There is a limited exemption from Title VII’s prohibition against religious discrimination for religious corporations and associations. In Biel v St. James School (9th Cir 2018) 911 F3d 603, however, the Ninth Circuit held that a Catholic school teacher did not qualify as a “minister” for purposes of the exception. See §4.2.
In Abed v Western Dental Servs., Inc. (2018) 23 CA5th 726, the court of appeal held that a potential employer could be held liable under the state Fair Employment and Housing Act (FEHA) for thwarting a pregnant woman from applying for a job by falsely telling her that no position was available. See §4.47.
Effective January 1, 2019, employers who have a workforce of at least five employees are required to provide sexual harassment training to all of their employees by January 1, 2020. Nonsupervisory employees will need 1 hour of training, supervisory employees will need 2 hours of training, and all new employees must receive this training within 6 months of hiring. Training must be provided every 2 years thereafter. Govt C §12950.1. See §§4.55, 4.61E.
A prevailing plaintiff in a civil action under FEHA may be awarded reasonable attorney fees and costs, including expert witness fees. Govt C §12965(b). A prevailing defendant, on the other hand, may be awarded attorney fees only if the plaintiff’s claims are found to be frivolous, unreasonable, or groundless when brought, or the plaintiff continued to litigate after it clearly became so. Govt C §12965(b), as amended by SB 1300. See §4.60.
New Govt C §12923 sets out legislative declarations in connection with how harassment cases are to be litigated in California courts.
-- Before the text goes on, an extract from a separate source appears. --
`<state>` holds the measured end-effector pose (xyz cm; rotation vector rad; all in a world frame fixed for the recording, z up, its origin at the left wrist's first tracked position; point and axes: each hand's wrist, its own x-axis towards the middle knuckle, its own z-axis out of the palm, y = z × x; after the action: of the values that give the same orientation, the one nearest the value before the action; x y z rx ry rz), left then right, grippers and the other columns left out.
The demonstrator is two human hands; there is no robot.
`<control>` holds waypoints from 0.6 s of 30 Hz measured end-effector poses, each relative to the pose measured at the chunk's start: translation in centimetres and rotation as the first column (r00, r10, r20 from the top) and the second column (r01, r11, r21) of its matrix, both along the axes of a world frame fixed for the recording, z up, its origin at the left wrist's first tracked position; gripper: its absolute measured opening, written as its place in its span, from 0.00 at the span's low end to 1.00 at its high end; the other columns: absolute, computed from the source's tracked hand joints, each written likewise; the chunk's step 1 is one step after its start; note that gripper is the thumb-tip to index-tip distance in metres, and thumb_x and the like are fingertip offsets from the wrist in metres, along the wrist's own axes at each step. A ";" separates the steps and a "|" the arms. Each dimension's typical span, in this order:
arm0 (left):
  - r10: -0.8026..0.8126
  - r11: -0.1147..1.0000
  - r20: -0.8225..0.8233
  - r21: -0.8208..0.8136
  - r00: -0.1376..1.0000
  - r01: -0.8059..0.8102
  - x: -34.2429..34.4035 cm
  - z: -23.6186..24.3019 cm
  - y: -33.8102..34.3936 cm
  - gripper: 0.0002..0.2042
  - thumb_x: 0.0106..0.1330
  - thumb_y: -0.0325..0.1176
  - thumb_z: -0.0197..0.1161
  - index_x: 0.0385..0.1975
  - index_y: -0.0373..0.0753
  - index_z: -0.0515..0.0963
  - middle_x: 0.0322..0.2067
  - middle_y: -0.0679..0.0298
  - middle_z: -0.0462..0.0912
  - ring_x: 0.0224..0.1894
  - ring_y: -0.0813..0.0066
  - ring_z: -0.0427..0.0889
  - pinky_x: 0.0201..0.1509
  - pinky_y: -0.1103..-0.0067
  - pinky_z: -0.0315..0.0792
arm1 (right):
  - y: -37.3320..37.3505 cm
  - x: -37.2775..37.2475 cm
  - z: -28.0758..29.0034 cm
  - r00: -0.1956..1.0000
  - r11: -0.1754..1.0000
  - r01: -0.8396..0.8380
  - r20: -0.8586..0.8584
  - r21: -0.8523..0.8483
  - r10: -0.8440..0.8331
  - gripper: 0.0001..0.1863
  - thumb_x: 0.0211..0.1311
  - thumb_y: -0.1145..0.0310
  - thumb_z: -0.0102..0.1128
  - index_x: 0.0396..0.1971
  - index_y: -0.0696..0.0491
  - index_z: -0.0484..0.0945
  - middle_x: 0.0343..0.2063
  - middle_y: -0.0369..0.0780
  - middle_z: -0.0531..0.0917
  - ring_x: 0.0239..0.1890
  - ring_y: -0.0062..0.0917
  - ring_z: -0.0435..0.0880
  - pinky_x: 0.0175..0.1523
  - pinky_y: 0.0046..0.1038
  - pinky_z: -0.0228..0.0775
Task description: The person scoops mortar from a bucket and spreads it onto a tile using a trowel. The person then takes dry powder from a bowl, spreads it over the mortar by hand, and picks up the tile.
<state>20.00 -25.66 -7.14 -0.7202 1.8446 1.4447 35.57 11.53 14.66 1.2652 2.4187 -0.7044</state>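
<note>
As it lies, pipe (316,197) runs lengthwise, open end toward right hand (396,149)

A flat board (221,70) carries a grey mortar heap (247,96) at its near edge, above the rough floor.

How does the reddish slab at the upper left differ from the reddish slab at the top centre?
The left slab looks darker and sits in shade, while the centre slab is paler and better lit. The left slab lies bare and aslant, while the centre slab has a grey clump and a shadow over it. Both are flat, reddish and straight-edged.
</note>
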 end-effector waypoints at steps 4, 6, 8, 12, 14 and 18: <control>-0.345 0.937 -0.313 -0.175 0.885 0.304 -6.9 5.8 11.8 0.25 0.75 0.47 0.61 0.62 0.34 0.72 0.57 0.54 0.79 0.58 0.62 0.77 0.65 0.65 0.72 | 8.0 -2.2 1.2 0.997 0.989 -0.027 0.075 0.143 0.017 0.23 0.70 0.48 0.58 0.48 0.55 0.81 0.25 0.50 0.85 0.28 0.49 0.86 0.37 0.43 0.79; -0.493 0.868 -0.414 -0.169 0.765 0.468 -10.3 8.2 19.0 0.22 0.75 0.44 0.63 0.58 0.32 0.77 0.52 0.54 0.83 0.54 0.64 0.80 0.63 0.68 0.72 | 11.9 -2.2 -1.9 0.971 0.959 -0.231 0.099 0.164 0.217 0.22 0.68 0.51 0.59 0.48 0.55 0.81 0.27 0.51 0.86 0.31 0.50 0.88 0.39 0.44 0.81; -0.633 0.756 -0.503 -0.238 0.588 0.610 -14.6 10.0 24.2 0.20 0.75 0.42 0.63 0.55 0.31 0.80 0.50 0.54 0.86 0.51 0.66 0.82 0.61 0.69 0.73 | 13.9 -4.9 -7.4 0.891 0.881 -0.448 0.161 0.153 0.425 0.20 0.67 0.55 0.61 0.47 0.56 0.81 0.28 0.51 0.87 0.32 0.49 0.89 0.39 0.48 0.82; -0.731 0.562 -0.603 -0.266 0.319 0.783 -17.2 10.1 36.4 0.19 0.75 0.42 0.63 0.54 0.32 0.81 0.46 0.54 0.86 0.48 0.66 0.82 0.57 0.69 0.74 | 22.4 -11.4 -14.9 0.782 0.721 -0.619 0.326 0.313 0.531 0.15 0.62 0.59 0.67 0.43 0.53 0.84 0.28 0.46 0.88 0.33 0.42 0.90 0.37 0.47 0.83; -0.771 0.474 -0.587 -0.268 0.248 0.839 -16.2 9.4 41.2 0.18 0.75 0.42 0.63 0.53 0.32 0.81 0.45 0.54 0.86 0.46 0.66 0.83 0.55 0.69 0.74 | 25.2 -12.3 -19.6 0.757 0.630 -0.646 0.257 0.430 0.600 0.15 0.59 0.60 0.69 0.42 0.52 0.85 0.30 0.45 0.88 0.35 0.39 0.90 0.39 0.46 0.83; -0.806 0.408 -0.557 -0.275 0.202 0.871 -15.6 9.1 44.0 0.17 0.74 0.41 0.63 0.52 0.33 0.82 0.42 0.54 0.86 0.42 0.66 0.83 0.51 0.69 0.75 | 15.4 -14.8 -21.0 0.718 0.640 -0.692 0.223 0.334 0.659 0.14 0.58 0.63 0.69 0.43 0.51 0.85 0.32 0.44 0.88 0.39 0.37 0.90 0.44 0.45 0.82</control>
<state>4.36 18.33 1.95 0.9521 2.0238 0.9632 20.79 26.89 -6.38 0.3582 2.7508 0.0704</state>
In a series of findings, the California Legislature:
Affirmed its approval of the standard set out in Justice Ruth Bader Ginsburg’s concurrence in Harris v Forklift Sys. (1993) 510 US 17, 25, 114 S Ct 367 that a plaintiff need only show that the sexual harassment “so altered the working conditions as to make it more difficult to do the job,” rather than being required to show that her productivity has declined as a result of the harassment;
Rejected the Ninth Circuit’s decision in Brooks v City of San Mateo (9th Cir 2000) 229 F3d 917, and declared that a single incident of sexual harassment may be sufficient for a hostile work environment case if it has unreasonably interfered with the plaintiff’s work performance or created an intimidating, hostile, or offensive working environment;
Affirmed the California Supreme Court’s decision in Reid v Google, Inc. (2010) 50 C4th 512, 538, in which the court rejected the “stray remarks doctrine” developed under federal law (i.e., a discriminatory remark, even if not made directly in the context of an employment decision or uttered by a nondecision maker, may be relevant and circumstantial evidence of discrimination);
Declared that the standard for sexual harassment should not vary by the type of workplace, and disapproved of the holding in Kelly v Conco Cos. (2011) 196 CA4th 191; and
Declared its disapproval of the idea that harassment cases are appropriate for summary judgment and affirmed the decision in Nazir v United Airlines, Inc. (2009) 178 CA4th 243, which held that hostile work environment cases involve issues “not determinable on paper.” See §4.61A.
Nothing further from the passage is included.